Brief>
Go through the listing below and output exactly the line with "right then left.", the line with "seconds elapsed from", and each line between; omit the rest.
━━ Excerpted records
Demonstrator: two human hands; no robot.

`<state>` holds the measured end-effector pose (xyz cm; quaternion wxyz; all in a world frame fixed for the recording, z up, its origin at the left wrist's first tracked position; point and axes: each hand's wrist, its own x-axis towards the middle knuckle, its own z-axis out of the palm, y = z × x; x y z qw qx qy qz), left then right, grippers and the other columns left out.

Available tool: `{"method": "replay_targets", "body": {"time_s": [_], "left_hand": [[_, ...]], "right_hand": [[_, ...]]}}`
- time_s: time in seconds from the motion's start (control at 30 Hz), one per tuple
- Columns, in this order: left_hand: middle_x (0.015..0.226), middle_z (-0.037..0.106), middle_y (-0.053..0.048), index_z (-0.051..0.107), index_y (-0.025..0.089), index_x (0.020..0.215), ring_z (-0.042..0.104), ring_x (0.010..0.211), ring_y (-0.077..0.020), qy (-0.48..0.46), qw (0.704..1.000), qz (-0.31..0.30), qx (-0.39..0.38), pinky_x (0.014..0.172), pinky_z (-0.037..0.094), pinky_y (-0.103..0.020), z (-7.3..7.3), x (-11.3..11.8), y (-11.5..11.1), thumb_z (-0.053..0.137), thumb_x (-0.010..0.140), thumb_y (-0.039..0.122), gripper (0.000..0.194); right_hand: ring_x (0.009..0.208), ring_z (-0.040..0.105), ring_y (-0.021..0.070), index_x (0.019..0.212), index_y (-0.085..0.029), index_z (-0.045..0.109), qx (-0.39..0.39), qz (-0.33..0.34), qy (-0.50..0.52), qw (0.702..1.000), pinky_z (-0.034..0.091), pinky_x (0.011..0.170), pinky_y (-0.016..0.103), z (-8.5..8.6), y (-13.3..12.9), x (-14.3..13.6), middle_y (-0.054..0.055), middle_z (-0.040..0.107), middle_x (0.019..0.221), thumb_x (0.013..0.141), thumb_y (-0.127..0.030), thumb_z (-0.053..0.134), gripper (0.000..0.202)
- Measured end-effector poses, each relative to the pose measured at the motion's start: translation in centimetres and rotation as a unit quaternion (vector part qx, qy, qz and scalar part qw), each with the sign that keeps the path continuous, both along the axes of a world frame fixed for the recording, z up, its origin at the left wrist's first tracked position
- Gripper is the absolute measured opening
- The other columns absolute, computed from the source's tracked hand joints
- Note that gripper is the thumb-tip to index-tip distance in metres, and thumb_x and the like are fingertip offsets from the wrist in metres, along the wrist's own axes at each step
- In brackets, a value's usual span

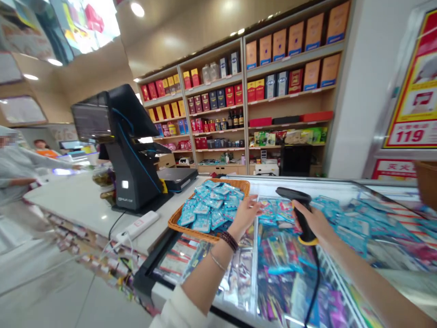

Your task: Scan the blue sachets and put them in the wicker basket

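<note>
My right hand (312, 223) is wrapped round the handle of a black barcode scanner (295, 196), its cable hanging down over the freezer. My left hand (246, 213), with a dark beaded bracelet at the wrist, reaches over the right edge of a wicker basket (173, 223). Its fingers are apart, near blue packets (269, 210) on the glass, and I see nothing held in it. The basket is heaped with blue packets (213, 202). More blue packets (351, 228) lie on the right, beyond my right hand.
A black checkout terminal (131, 155) and a white power strip (138, 226) stand on the white counter (68, 200) to the left. Colourful packs show inside the freezer (256, 273). Shelves of boxes (218, 82) line the back. A person (15, 168) is at the far left.
</note>
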<state>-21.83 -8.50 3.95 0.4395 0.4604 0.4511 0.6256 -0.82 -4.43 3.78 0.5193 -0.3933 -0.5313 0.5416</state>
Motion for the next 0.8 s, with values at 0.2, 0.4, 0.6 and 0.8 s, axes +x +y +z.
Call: {"method": "replay_targets", "body": {"time_s": [0.2, 0.4, 0.6, 0.8], "left_hand": [[0.107, 0.074, -0.013, 0.073, 0.019, 0.097, 0.068, 0.107, -0.0289, 0.202, 0.976, -0.071, 0.048, 0.103, 0.05, -0.045, -2.6, 8.0, 1.5, 0.079, 0.073, 0.025, 0.025], [0.128, 0.065, -0.019, 0.069, 0.019, 0.107, 0.051, 0.133, -0.0407, 0.248, 0.966, -0.017, 0.067, 0.118, 0.031, -0.051, -5.4, 15.3, 2.6, 0.092, 0.052, 0.024, 0.059], [0.099, 0.072, -0.012, 0.065, 0.02, 0.101, 0.065, 0.111, -0.0322, 0.287, 0.956, 0.066, 0.016, 0.104, 0.043, -0.044, -5.9, 16.7, 5.2, 0.077, 0.065, 0.008, 0.039], [0.059, 0.057, -0.002, 0.051, 0.022, 0.055, 0.068, 0.088, -0.0286, 0.297, 0.953, 0.058, -0.009, 0.093, 0.047, -0.038, -5.8, 13.9, 6.1, 0.072, 0.067, 0.007, 0.028]], "right_hand": [[0.04, 0.05, 0.0118, 0.081, -0.02, 0.064, -0.035, -0.119, 0.053, 0.991, 0.04, 0.035, 0.026, 0.4, -0.8, 8.8, -0.001, 0.059, 0.06, 0.07, -0.051, 0.08, 0.036], [0.041, 0.051, 0.0121, 0.083, -0.022, 0.061, -0.018, -0.187, 0.067, 0.98, 0.041, 0.037, 0.027, 0.1, -0.4, 11.1, -0.003, 0.056, 0.059, 0.07, -0.059, 0.076, 0.042], [0.04, 0.05, 0.0113, 0.083, -0.02, 0.061, 0.009, -0.166, 0.013, 0.986, 0.04, 0.037, 0.026, -1.3, -0.4, 9.4, -0.003, 0.058, 0.059, 0.068, -0.063, 0.077, 0.048], [0.038, 0.049, 0.0111, 0.074, -0.021, 0.057, 0.016, -0.136, -0.014, 0.991, 0.039, 0.036, 0.025, -2.1, -0.5, 8.2, -0.002, 0.057, 0.054, 0.072, -0.063, 0.075, 0.046]]}}
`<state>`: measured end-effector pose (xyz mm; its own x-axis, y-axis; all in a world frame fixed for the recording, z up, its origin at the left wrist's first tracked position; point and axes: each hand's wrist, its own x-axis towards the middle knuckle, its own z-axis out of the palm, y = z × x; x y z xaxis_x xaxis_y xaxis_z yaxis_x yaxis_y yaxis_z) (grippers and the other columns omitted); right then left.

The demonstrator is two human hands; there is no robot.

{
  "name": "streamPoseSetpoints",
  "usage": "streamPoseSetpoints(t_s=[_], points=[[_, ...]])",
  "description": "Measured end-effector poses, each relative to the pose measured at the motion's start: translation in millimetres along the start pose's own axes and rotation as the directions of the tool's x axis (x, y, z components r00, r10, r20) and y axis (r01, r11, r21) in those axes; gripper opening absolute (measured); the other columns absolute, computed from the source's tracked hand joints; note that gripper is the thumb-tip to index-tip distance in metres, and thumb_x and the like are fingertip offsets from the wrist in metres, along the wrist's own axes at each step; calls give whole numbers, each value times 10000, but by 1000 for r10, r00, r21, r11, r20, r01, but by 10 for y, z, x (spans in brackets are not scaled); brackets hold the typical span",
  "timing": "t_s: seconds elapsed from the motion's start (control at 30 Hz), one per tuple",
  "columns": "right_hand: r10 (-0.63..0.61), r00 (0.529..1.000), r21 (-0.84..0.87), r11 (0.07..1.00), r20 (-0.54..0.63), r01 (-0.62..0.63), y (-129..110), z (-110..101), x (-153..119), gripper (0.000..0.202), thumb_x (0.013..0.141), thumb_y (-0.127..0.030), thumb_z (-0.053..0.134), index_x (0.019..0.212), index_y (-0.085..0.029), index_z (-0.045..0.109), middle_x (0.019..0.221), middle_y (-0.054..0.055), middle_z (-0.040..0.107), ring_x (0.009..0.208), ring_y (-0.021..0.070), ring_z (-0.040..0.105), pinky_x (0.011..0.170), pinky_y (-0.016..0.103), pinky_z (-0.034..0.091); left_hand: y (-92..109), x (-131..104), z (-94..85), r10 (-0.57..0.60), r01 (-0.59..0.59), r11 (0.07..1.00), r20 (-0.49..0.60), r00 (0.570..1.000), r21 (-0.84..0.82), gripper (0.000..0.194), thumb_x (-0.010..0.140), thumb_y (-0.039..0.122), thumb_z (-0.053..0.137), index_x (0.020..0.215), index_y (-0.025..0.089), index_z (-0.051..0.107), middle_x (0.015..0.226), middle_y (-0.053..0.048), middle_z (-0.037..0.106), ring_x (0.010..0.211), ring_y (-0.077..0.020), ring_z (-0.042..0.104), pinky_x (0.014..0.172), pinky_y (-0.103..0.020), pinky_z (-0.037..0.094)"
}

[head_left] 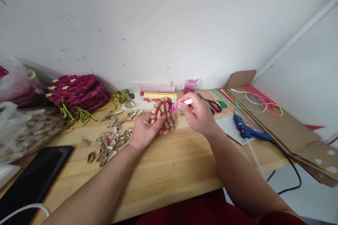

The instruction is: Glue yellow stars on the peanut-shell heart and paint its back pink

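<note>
Between the thumb and fingers of my left hand is a red piece covered with peanut shells, tilted up above the table. My right hand pinches a white-handled paintbrush. The brush's bright pink tip is at the upper right edge of the red piece; whether it touches a shell I cannot tell. Loose peanut shells lie scattered on the wooden table left of my left hand. A clear cup with pink paint stands behind my right hand, by the wall.
Purple braided discs with yellow stars are stacked at the left, beside plastic bags of shells and a black phone. To the right are scissors, a blue glue gun with a cable, cardboard and coloured cords.
</note>
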<state>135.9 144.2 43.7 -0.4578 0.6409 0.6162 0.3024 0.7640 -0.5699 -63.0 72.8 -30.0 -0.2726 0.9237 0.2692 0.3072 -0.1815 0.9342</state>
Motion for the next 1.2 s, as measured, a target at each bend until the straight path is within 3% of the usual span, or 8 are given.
streamPoseSetpoints(t_s=[0.17,0.47,0.63,0.8,1.0,1.2], points=[[-19,998,-31,999,-68,17,3,1,11,108,1034,-285,573,971,-219,630,912,46,745,734,159,636,655,290,461,-5,9,-1,11,-11,1000,9,1000,9,302,875,447,745,756,170,757,710,-14,749,640,-163,642,623,-248,512],[54,997,13,998,-52,-53,26,-8,9,131,1028,-320,599,959,-217,640,746,-12,668,573,117,537,540,260,385,7,5,1,24,-24,1000,14,1000,5,272,879,424,748,768,177,769,720,-14,759,648,-165,655,617,-247,511],[38,991,-16,999,-129,-40,45,-45,38,151,1020,-320,602,939,-205,657,764,4,682,596,121,537,558,262,391,1,6,13,5,-4,999,23,1000,-44,293,879,445,754,781,170,774,725,-23,755,642,-164,648,632,-254,523],[61,991,26,998,-119,-58,45,-56,48,175,1019,-342,601,935,-204,668,715,-9,648,592,123,526,562,266,390,22,5,5,29,-28,998,14,999,-52,291,864,427,759,723,174,744,668,-10,722,598,-151,613,595,-245,501],[129,983,97,988,-131,-117,110,-63,32,195,1030,-378,591,947,-214,655,711,-18,617,591,124,508,574,277,390,-23,-7,7,-32,33,995,22,999,-90,329,879,476,764,779,162,769,728,-39,757,625,-167,648,632,-272,530],[119,984,89,990,-133,-108,99,-70,28,207,1030,-387,595,942,-215,669,732,-13,621,626,128,521,596,282,392,-3,-14,17,-47,49,991,15,999,-125,314,863,472,788,780,169,781,752,-48,781,657,-183,688,651,-277,549]])
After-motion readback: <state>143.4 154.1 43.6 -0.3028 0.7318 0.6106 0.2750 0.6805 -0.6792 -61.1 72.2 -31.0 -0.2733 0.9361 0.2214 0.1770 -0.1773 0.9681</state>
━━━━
Exercise result>
`<state>`: measured end-effector pose (xyz mm; its own x-axis, y-axis; all in a world frame fixed for the recording, z up, its origin at the left wrist's first tracked position; point and axes: each hand's wrist, its own x-axis towards the middle knuckle, its own z-axis out of the palm, y = z × x; x y z xaxis_x xaxis_y xaxis_z yaxis_x yaxis_y yaxis_z) (grippers and the other columns omitted); right then left.

The demonstrator is two human hands; there is no robot.

{
  "name": "streamPoseSetpoints",
  "usage": "streamPoseSetpoints(t_s=[_], points=[[_, ...]])",
  "description": "Measured end-effector poses, each relative to the pose measured at the motion's start: translation in millimetres along the start pose's own axes and rotation as the directions of the tool's x axis (x, y, z components r00, r10, r20) and y axis (r01, r11, r21) in those axes; gripper opening absolute (measured); the other columns absolute, computed from the source's tracked hand joints; note that gripper is the thumb-tip to index-tip distance in metres, and thumb_x and the like are fingertip offsets from the wrist in metres, along the wrist's own axes at each step; calls give whole numbers, each value times 10000, but by 1000 for r10, r00, r21, r11, r20, r01, but by 10 for y, z, x (spans in brackets are not scaled); brackets hold the typical span",
  "timing": "t_s: seconds elapsed from the motion's start (control at 30 Hz), one per tuple",

The exercise is now finished.